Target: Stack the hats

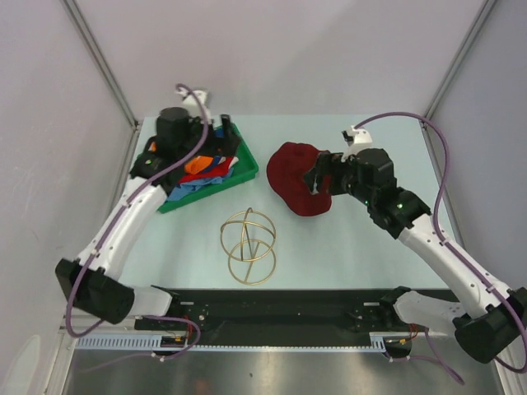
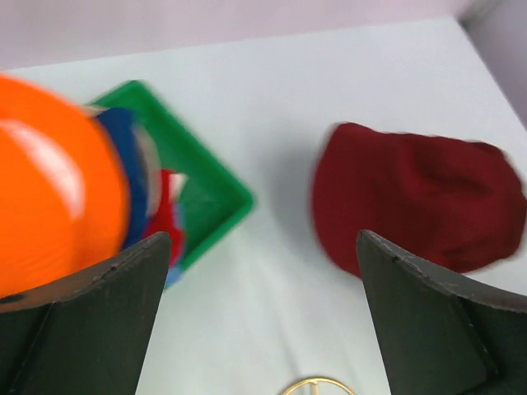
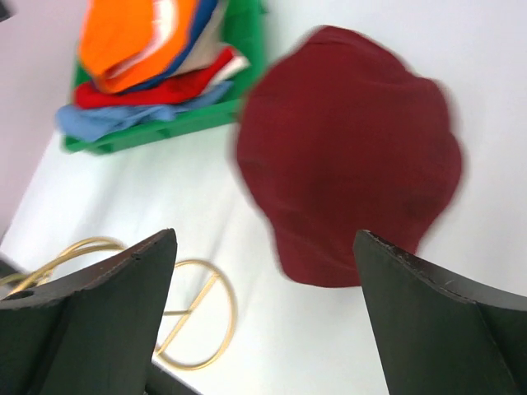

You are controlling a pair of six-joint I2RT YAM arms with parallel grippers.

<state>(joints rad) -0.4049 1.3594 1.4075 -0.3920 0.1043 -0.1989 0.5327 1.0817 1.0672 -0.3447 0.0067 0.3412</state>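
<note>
left end effector (image 2: pixel 259 247) apart above the hat pile (image 1: pixel 199 167), right end effector (image 3: pixel 267 247) apart by maroon hat (image 1: pixel 294 179)

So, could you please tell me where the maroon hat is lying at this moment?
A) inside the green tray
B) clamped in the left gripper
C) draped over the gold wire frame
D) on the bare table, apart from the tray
D: the maroon hat lies flat on the table, well clear of the green tray.
</note>
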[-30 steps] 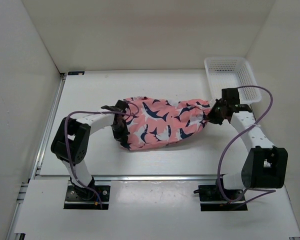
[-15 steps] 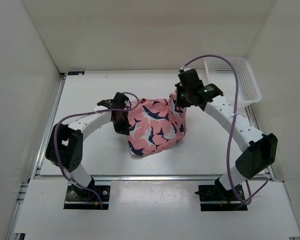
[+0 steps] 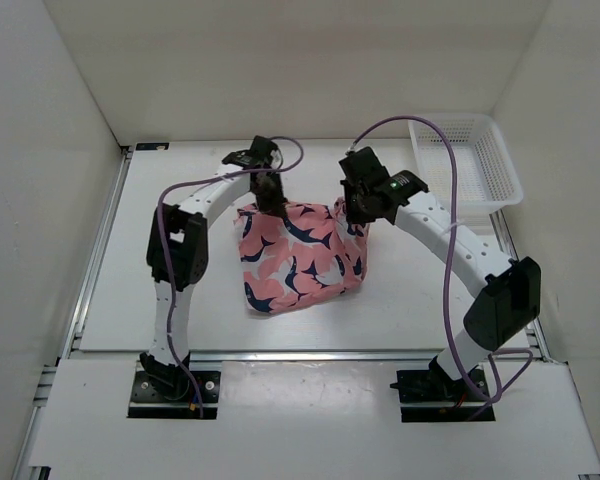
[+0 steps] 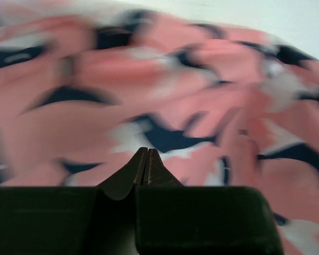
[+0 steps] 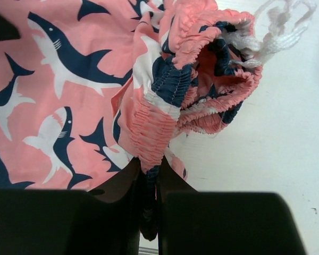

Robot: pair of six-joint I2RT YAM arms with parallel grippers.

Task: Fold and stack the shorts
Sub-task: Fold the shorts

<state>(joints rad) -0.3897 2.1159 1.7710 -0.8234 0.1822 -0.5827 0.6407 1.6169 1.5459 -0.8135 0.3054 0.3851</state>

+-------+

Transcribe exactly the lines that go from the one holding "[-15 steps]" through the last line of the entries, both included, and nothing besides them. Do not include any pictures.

[-15 steps] 
[+0 steps] 
[+0 steps] 
[+0 steps] 

Robot: pair of six-joint I2RT YAM arms with parallel grippers.

Task: Fold and stack the shorts
Sub-task: Fold the shorts

<state>(joints rad) -0.3897 2.1159 1.7710 -0.8234 0.1822 -0.5827 0.6407 1.6169 1.5459 -0.8135 0.3054 0.3851</state>

Nothing else remains in this exercise.